Items from a dataset:
Segment Open
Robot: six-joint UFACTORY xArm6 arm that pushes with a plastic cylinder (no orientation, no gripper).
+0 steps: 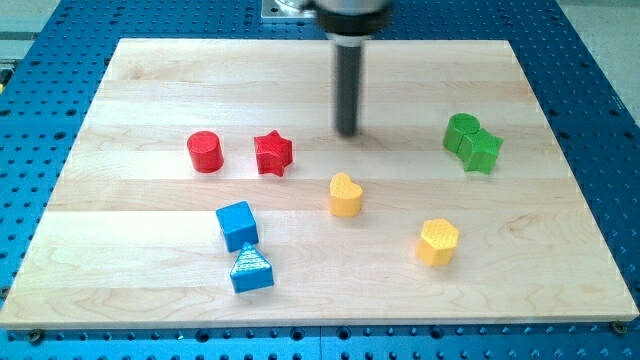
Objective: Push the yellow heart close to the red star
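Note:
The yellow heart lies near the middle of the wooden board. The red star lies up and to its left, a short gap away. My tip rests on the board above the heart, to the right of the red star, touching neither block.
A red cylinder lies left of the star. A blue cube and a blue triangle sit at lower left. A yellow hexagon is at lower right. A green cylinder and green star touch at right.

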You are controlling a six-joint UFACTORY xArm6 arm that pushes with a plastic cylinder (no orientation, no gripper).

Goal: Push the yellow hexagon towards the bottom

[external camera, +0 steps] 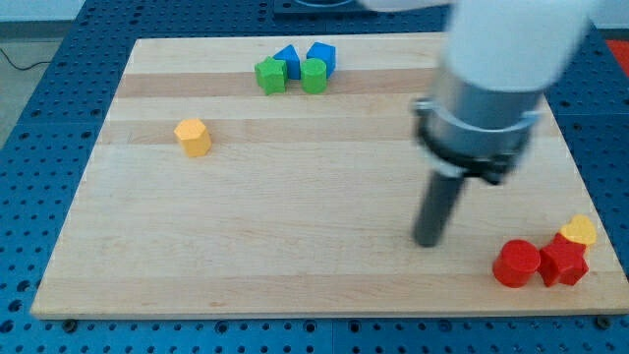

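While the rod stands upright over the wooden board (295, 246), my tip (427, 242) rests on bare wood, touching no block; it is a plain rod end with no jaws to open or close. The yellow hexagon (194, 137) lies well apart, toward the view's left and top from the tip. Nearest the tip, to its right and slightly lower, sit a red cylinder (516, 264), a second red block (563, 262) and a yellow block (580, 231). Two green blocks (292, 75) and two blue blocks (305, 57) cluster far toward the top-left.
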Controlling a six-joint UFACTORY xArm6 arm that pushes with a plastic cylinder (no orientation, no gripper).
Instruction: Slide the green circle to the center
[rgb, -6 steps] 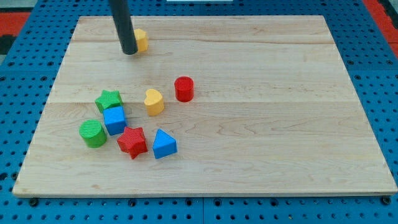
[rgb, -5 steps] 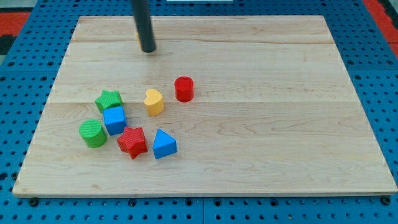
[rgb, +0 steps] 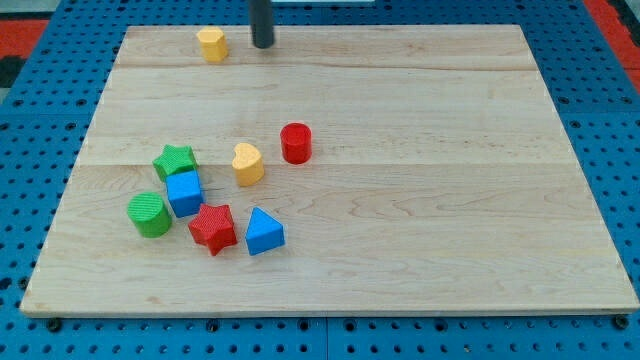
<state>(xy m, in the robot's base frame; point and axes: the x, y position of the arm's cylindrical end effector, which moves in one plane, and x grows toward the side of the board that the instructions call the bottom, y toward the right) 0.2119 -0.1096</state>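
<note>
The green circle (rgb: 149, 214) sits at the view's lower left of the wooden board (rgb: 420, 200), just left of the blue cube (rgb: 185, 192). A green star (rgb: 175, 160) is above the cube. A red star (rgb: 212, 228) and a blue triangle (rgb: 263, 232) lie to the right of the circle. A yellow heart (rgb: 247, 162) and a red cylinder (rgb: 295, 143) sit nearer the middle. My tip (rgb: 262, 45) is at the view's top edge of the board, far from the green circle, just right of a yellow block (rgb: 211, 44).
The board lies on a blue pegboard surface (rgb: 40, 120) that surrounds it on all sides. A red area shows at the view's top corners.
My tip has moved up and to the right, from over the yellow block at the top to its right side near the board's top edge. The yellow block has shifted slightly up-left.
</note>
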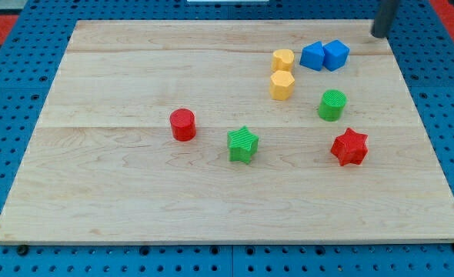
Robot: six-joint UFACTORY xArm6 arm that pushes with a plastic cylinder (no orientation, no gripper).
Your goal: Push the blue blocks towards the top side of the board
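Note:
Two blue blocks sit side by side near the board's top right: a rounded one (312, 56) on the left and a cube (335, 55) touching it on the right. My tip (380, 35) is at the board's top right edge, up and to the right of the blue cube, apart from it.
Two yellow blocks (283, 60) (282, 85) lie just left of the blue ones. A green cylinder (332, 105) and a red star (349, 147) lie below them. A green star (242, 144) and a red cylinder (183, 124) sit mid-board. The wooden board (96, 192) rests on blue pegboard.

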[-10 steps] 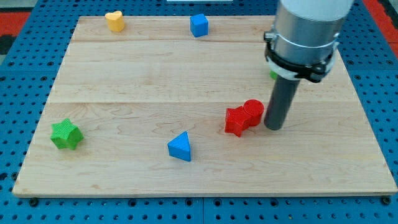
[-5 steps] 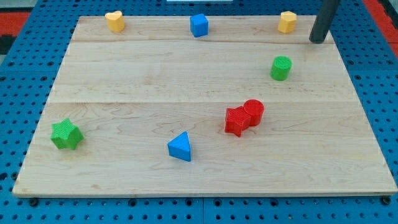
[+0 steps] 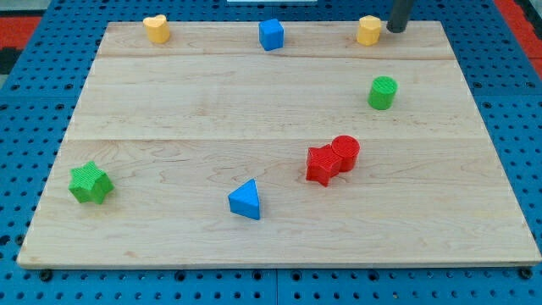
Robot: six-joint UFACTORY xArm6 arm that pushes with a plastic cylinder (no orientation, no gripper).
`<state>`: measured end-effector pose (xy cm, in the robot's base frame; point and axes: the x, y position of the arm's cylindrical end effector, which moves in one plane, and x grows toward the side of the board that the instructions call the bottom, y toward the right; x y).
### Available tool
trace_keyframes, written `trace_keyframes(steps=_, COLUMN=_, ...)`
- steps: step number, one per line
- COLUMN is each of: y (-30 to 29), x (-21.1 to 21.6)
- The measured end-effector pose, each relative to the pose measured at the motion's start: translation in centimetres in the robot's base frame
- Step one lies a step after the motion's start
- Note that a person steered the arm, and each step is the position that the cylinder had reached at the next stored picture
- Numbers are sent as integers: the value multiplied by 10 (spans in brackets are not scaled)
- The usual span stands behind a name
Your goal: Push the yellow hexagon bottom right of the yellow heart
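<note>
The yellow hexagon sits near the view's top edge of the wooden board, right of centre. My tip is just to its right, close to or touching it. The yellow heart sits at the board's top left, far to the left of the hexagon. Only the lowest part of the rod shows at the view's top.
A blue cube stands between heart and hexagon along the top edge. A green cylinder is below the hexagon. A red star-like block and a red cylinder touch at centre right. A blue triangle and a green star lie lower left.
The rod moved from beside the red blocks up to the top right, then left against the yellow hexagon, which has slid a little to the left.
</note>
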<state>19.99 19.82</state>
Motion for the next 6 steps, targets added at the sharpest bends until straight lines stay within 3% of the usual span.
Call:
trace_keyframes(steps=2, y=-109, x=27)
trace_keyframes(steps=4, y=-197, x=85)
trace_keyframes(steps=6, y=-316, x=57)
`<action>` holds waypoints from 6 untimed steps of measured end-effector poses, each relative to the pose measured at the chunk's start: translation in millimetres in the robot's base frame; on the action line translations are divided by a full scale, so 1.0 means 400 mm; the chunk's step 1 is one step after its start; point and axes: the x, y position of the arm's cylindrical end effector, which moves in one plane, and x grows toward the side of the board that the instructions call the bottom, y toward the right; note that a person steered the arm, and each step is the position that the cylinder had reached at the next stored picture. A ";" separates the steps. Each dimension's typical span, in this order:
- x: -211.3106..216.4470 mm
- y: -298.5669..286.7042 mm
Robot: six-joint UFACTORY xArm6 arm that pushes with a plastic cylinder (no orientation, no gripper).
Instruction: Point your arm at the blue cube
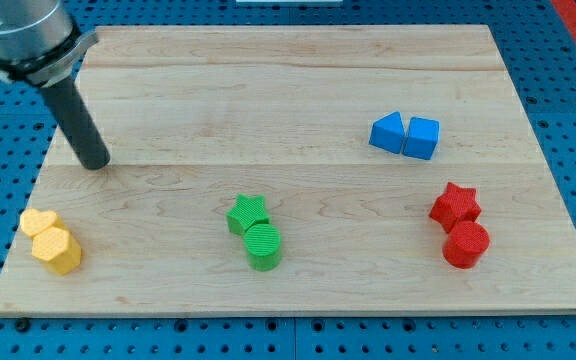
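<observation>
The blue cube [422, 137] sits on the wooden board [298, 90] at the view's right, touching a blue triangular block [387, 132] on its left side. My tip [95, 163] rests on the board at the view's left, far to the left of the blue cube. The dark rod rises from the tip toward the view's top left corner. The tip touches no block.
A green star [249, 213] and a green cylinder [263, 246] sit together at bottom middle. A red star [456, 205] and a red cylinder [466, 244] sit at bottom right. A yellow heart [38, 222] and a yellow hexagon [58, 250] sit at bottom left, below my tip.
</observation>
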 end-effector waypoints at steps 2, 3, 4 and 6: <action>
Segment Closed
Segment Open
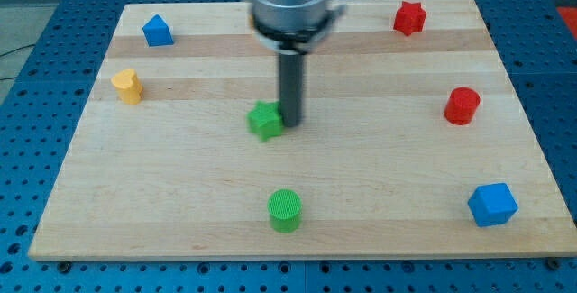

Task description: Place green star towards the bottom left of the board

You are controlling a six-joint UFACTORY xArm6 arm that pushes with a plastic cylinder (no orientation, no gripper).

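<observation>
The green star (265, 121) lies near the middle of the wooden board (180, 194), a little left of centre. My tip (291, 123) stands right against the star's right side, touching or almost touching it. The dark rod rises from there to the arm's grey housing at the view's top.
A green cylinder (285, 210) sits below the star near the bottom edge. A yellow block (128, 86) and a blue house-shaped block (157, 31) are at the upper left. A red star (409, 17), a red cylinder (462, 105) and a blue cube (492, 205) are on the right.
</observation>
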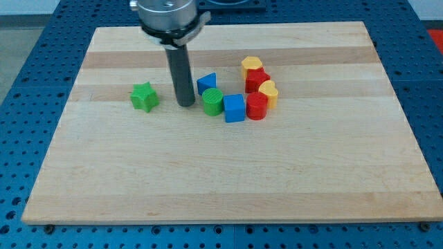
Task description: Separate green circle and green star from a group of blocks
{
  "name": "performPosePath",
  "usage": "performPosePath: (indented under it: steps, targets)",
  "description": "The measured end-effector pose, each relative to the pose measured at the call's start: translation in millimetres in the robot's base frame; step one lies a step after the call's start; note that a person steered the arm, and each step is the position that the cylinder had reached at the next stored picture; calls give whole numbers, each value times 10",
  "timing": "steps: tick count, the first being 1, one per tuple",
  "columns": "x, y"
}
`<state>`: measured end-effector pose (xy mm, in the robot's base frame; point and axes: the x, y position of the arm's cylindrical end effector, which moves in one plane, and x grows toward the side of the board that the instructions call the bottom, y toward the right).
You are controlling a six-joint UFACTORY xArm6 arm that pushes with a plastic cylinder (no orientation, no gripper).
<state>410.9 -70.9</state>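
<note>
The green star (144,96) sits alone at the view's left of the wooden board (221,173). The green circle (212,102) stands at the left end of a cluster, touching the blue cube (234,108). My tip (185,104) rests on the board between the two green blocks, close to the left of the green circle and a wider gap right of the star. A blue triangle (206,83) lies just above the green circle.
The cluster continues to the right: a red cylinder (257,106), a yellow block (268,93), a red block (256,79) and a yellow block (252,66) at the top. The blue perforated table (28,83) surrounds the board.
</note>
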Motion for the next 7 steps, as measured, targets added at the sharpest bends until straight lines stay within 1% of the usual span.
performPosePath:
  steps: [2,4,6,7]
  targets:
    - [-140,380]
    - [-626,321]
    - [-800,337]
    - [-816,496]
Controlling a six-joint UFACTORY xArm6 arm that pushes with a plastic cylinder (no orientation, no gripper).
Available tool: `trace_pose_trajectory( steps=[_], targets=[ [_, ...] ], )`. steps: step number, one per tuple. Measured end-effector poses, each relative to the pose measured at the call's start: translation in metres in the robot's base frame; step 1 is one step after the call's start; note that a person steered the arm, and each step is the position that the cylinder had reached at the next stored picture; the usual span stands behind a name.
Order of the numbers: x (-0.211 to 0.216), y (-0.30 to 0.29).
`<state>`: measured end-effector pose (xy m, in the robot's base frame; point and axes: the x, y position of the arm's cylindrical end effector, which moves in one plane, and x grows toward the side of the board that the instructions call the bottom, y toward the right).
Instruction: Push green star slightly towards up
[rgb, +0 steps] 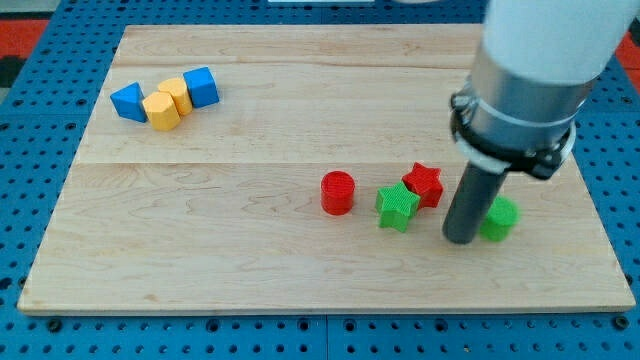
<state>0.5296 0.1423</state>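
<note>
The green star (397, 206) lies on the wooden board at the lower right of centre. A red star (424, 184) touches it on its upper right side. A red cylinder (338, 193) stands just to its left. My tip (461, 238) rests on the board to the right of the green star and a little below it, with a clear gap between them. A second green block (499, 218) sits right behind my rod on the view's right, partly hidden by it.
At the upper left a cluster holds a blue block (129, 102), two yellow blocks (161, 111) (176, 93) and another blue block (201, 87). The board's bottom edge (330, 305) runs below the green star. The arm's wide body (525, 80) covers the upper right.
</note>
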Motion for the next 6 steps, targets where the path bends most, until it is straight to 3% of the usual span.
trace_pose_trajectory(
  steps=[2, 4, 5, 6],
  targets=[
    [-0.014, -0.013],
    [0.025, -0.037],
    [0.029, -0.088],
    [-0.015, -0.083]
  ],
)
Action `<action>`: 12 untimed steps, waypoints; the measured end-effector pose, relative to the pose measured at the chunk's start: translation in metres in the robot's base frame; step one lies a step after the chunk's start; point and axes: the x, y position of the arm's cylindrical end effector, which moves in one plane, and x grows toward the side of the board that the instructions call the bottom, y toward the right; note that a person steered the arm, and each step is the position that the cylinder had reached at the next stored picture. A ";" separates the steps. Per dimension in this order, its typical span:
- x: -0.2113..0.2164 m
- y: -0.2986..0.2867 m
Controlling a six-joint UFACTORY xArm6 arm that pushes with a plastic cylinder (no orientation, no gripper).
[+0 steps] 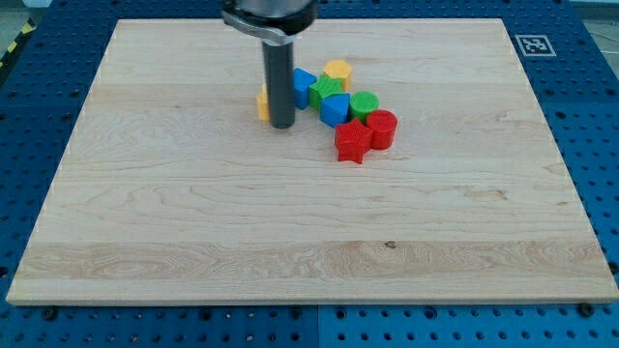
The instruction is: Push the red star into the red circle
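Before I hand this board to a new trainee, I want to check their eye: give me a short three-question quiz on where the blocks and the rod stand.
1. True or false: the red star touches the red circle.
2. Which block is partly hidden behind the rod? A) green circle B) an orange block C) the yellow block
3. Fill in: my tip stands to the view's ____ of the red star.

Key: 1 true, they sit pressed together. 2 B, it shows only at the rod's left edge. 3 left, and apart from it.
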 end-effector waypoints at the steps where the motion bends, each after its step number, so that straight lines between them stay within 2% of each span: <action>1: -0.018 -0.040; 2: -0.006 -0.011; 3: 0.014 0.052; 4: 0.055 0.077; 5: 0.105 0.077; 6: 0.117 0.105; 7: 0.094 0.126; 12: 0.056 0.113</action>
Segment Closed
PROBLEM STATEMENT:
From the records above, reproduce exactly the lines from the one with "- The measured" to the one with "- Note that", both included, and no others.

EXERCISE OUTPUT:
- The measured end-effector pose, each relative to the pose measured at the motion's start: translation in centimetres in the robot's base frame
- Step one lies a step after the motion's start
- Note that a person steered the arm, and each step is the position that the cylinder had reached at the next stored picture

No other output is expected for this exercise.